* _What you are asked to do_
If a record holds a picture, drop the picture and return the rest of the record word for word.

* _Data section_
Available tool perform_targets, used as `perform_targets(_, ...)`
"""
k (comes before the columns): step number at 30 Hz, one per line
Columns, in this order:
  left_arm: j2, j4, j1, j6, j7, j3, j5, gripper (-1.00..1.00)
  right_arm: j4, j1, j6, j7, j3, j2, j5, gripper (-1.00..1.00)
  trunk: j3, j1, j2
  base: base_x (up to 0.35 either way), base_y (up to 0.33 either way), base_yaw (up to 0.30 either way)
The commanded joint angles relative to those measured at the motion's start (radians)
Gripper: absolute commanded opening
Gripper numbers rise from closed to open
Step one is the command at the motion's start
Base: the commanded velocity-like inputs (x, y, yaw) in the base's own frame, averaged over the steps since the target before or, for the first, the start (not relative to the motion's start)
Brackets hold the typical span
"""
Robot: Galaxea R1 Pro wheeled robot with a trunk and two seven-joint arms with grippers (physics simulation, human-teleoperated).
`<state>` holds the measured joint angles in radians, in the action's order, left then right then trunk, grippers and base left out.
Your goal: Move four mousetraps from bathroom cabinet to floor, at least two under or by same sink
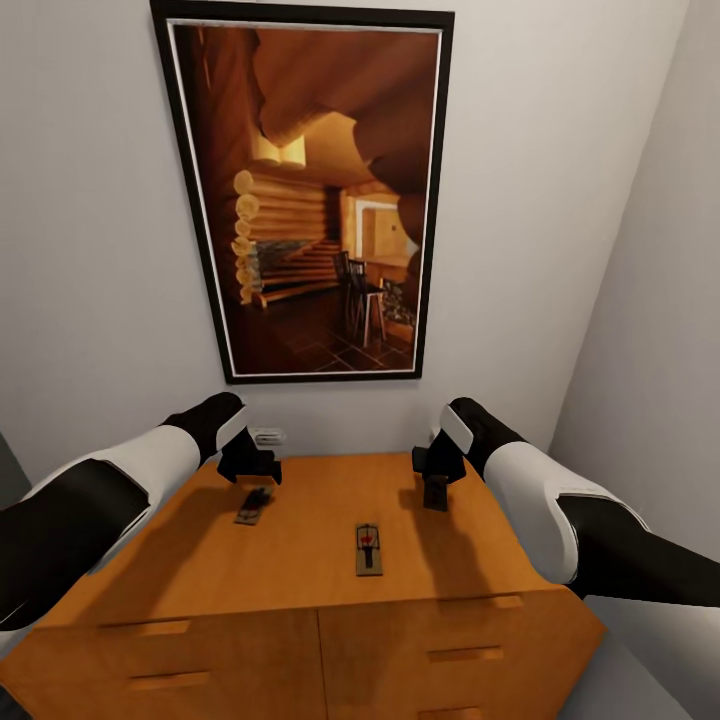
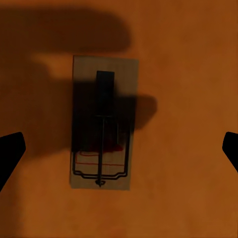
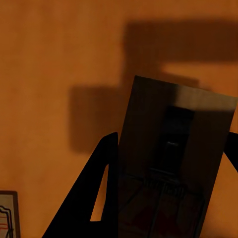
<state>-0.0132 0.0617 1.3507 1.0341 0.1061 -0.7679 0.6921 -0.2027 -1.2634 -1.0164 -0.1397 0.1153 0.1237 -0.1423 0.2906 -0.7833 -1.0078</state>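
Observation:
Two mousetraps lie flat on the orange-brown cabinet (image 1: 300,570) top. One mousetrap (image 1: 254,506) sits right below my left gripper (image 1: 250,470), which hovers over it open. In the left wrist view that mousetrap (image 2: 103,124) lies in shadow between the spread fingertips (image 2: 10,153), untouched. The second mousetrap (image 1: 369,548) lies mid-top, nearer the front edge; its corner (image 3: 7,215) shows in the right wrist view. My right gripper (image 1: 436,490) hangs just above the top's right rear part, shut on a third mousetrap (image 3: 173,163) held lifted off the wood.
A large framed picture (image 1: 310,190) hangs on the white wall behind the cabinet, with a wall outlet (image 1: 268,436) just above the top. A side wall (image 1: 650,350) closes in on the right. Drawer fronts with bar handles (image 1: 465,655) face me.

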Motion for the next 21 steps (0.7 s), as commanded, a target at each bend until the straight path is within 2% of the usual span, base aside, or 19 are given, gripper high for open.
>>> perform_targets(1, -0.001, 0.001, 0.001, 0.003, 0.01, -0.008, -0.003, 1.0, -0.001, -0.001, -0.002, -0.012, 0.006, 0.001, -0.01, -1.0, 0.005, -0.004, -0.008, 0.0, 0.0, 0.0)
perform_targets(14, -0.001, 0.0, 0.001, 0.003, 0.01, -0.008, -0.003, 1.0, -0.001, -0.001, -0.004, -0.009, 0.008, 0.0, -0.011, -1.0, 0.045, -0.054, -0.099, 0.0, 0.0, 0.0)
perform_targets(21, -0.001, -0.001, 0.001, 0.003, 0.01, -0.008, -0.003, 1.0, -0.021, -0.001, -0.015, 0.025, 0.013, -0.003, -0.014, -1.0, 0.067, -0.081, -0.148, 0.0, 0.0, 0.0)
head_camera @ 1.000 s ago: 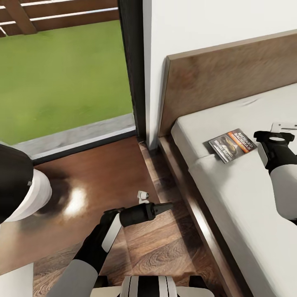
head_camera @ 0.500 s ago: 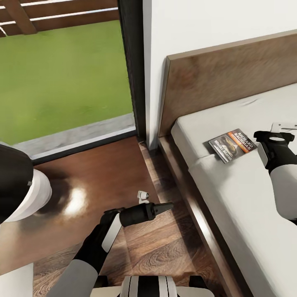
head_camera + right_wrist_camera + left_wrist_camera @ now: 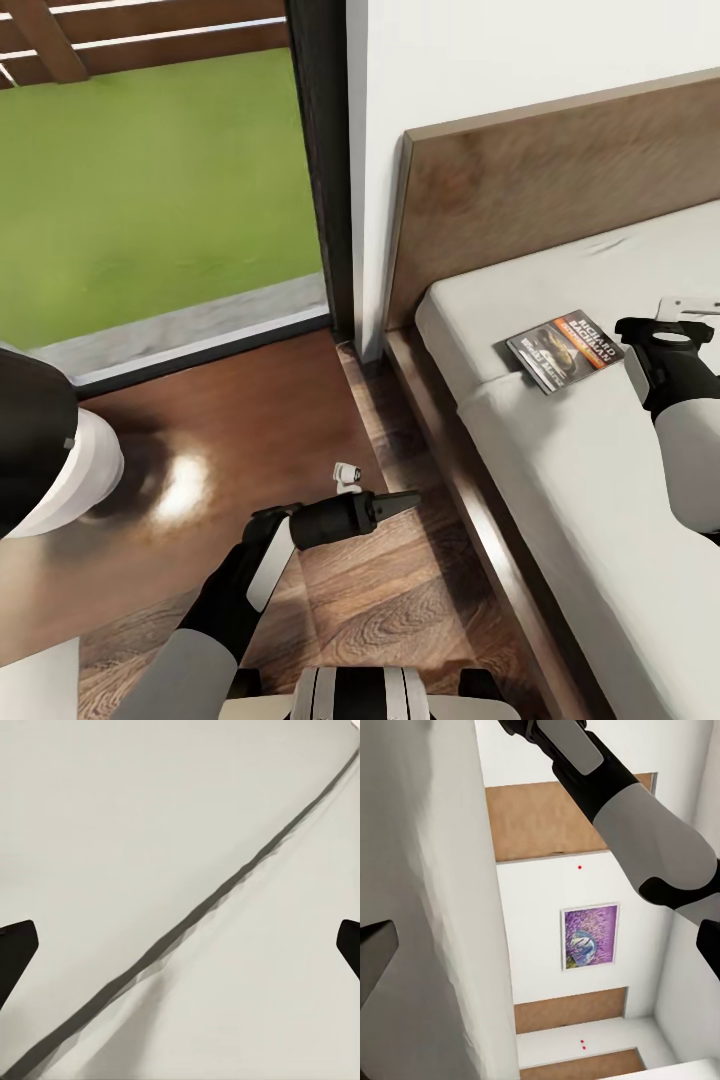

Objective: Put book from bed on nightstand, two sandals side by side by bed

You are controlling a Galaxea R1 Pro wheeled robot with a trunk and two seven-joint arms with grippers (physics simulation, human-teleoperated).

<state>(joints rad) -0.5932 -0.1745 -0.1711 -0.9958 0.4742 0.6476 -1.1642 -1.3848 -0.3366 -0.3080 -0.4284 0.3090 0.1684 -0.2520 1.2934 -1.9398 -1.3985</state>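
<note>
The book [image 3: 565, 352] lies flat on the bed [image 3: 560, 480], on the off-white mattress near its corner by the headboard [image 3: 540, 200], cover up with orange lettering showing. Just beside it, toward the bed's far side, hangs the right gripper [image 3: 668, 333], above the mattress and apart from the book; in the right wrist view its two dark fingertips [image 3: 15, 956] stand at opposite edges of the picture, spread wide over bare mattress crossed by a crease, with nothing between them. The left gripper [image 3: 400, 500] is held over the wood plank floor [image 3: 390, 610] beside the bed frame, pointing toward the bed; in the head view its fingers come to a narrow point, and whether they are together or apart I cannot tell. In the left wrist view a purple picture [image 3: 591, 937] hangs on a white wall, and the right arm [image 3: 637, 817] crosses the frame. Beyond the floor, a tall black-framed window [image 3: 320, 170] shows green grass outside, next to the white wall behind the headboard.
</note>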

* _Task result_
Available tool perform_targets, used as `perform_targets(_, ...)`
"""
k (comes before the columns): step number at 30 Hz, one per line
Columns, in this order:
  left_arm: j2, j4, j1, j6, j7, j3, j5, gripper (-1.00..1.00)
  right_arm: j4, j1, j6, j7, j3, j2, j5, gripper (-1.00..1.00)
  trunk: j3, j1, j2
  base: base_x (up to 0.35 either way), base_y (up to 0.33 either way), base_yaw (up to 0.30 either way)
The commanded joint angles relative to those measured at the motion's start (radians)
Gripper: absolute commanded opening
Gripper numbers rise from closed to open
Step one is the command at the motion's start
Base: the commanded velocity-like inputs (x, y, yaw) in the base's own frame, averaged over the steps since the target before or, for the first, the start (not relative to the motion's start)
Brackets hold the typical span
"""
Robot: Galaxea R1 Pro wheeled robot with a trunk and two seven-joint arms with grippers (physics simulation, human-teleoperated).
`<state>` holds the measured joint angles in radians, in the action's order, left then right then trunk, grippers and base left out.
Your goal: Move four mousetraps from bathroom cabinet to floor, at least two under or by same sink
<state>-0.0132 0.0617 1.3507 1.0341 0.1061 -0.7679 0.6921 -0.2027 -1.2634 -1.0164 -0.1397 0.1153 0.1237 -0.1423 0.2906 -0.7833 -1.0078</state>
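Observation:
Two mousetraps lie flat on the orange-brown cabinet (image 1: 300,570) top. One mousetrap (image 1: 254,506) sits right below my left gripper (image 1: 250,470), which hovers over it open. In the left wrist view that mousetrap (image 2: 103,124) lies in shadow between the spread fingertips (image 2: 10,153), untouched. The second mousetrap (image 1: 369,548) lies mid-top, nearer the front edge; its corner (image 3: 7,215) shows in the right wrist view. My right gripper (image 1: 436,490) hangs just above the top's right rear part, shut on a third mousetrap (image 3: 173,163) held lifted off the wood.
A large framed picture (image 1: 310,190) hangs on the white wall behind the cabinet, with a wall outlet (image 1: 268,436) just above the top. A side wall (image 1: 650,350) closes in on the right. Drawer fronts with bar handles (image 1: 465,655) face me.
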
Motion for the next 21 steps (0.7 s), as commanded, a target at each bend until the straight path is within 2% of the usual span, base aside, or 19 are given, gripper high for open.
>>> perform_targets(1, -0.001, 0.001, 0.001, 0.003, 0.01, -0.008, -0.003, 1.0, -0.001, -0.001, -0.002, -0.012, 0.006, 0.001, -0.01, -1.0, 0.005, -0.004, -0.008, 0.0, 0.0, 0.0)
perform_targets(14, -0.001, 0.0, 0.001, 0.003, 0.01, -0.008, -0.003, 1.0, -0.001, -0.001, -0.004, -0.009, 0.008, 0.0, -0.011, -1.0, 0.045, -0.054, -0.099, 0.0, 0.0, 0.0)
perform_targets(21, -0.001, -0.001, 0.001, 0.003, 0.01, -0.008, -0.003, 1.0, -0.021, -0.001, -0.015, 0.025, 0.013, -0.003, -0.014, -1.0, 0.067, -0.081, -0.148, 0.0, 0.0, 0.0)
head_camera @ 1.000 s ago: 
head_camera @ 0.500 s ago: 
head_camera + right_wrist_camera + left_wrist_camera @ now: 

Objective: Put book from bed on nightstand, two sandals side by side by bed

You are controlling a Galaxea R1 Pro wheeled robot with a trunk and two seven-joint arms with grippers (physics simulation, human-teleoperated).

<state>(joints rad) -0.5932 -0.1745 -0.1711 -0.9958 0.4742 0.6476 -1.1642 -1.3848 -0.3366 -0.3080 -0.4284 0.3090 0.1684 -0.2520 1.2934 -1.9398 -1.3985</state>
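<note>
The book [image 3: 565, 352] lies flat on the bed [image 3: 560, 480], on the off-white mattress near its corner by the headboard [image 3: 540, 200], cover up with orange lettering showing. Just beside it, toward the bed's far side, hangs the right gripper [image 3: 668, 333], above the mattress and apart from the book; in the right wrist view its two dark fingertips [image 3: 15, 956] stand at opposite edges of the picture, spread wide over bare mattress crossed by a crease, with nothing between them. The left gripper [image 3: 400, 500] is held over the wood plank floor [image 3: 390, 610] beside the bed frame, pointing toward the bed; in the head view its fingers come to a narrow point, and whether they are together or apart I cannot tell. In the left wrist view a purple picture [image 3: 591, 937] hangs on a white wall, and the right arm [image 3: 637, 817] crosses the frame. Beyond the floor, a tall black-framed window [image 3: 320, 170] shows green grass outside, next to the white wall behind the headboard.
</note>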

The answer to this exercise has been written out completely.